Return query IDs that have ground truth labels.

evaluate_all_queries

evaluate_all_queries(
    with_match_only: bool = False,
) -> DataFrame

Compute metrics for every query sentence (cached).

evaluate

evaluate(
    *, average: str = "macro", with_match_only: bool = False
) -> Dict[str, float]

Compute aggregated metrics across queries.
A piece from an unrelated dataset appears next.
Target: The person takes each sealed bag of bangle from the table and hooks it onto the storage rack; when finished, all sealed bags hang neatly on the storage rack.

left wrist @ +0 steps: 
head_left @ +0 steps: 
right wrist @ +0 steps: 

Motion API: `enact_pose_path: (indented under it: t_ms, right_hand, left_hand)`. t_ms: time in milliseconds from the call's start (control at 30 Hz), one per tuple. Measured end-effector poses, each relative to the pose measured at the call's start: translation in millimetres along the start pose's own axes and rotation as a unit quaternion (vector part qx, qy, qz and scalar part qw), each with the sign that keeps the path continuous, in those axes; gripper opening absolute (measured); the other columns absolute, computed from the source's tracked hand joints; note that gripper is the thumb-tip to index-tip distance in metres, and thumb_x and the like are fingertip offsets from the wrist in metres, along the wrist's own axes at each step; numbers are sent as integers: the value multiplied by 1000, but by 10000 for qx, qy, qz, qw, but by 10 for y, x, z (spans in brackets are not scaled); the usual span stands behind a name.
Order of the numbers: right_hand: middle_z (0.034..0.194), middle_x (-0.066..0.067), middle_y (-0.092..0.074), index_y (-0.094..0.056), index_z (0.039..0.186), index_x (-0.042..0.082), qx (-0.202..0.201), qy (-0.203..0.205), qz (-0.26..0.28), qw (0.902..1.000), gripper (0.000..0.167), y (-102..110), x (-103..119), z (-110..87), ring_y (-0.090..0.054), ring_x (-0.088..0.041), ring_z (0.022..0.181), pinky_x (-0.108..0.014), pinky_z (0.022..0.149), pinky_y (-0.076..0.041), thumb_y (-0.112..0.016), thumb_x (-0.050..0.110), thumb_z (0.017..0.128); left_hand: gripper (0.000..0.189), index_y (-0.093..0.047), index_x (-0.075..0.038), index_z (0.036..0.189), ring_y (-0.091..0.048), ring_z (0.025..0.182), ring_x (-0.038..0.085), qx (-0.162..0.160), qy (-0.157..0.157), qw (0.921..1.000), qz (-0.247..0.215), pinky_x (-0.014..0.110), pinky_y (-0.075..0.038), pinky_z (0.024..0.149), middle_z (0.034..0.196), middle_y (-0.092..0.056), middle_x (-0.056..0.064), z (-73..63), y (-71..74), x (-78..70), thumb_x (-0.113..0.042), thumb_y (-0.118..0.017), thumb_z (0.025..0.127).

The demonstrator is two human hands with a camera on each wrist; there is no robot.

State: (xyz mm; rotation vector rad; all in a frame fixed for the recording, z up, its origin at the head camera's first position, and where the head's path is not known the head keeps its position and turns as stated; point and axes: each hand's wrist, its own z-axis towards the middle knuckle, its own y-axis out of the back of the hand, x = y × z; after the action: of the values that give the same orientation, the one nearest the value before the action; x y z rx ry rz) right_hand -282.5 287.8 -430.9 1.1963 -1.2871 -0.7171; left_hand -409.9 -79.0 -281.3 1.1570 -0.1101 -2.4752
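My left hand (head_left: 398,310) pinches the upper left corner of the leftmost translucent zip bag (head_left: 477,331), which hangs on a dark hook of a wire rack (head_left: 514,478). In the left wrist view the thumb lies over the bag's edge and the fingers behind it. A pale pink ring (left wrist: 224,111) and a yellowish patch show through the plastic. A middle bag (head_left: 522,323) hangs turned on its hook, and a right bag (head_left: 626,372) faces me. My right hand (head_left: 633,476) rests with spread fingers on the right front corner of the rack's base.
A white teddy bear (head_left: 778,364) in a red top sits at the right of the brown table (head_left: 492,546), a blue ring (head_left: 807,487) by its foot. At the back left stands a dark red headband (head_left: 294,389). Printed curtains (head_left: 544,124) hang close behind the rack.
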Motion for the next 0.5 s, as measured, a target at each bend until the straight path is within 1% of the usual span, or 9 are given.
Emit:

  • Precision, Recall, F1, Accuracy: ALWAYS computed on queries with at least one ground truth match (otherwise these metrics are meaningless).
  • FPR, FNR, SMR: Computed on ALL queries by default (measures false alarms on queries that shouldn't have matches). If with_match_only=True, these are also restricted to queries with matches.

confusion_matrix

confusion_matrix(query_id: str) -> ndarray

Return 2x2 confusion matrix [[TP,FP],[FN,TN]] for one query sentence.

find_best_threshold

find_best_threshold(
    *,
    metric: str = "f1",
    thresholds: List[float] | None = None,
    average: str = "micro",
    with_match_only: bool = False,
) -> Tuple[Dict[str, float], DataFrame]

Find the optimal probability threshold based on the given metric.

evaluate_k_values

evaluate_k_values(
    *,
    k_values: List[int] | None = None,
    average: str = "micro",
    with_match_only: bool = False,
) -> Dict[int, Dict[str, float]]

Evaluate metrics for different top_k values WITHOUT re-running the pipeline.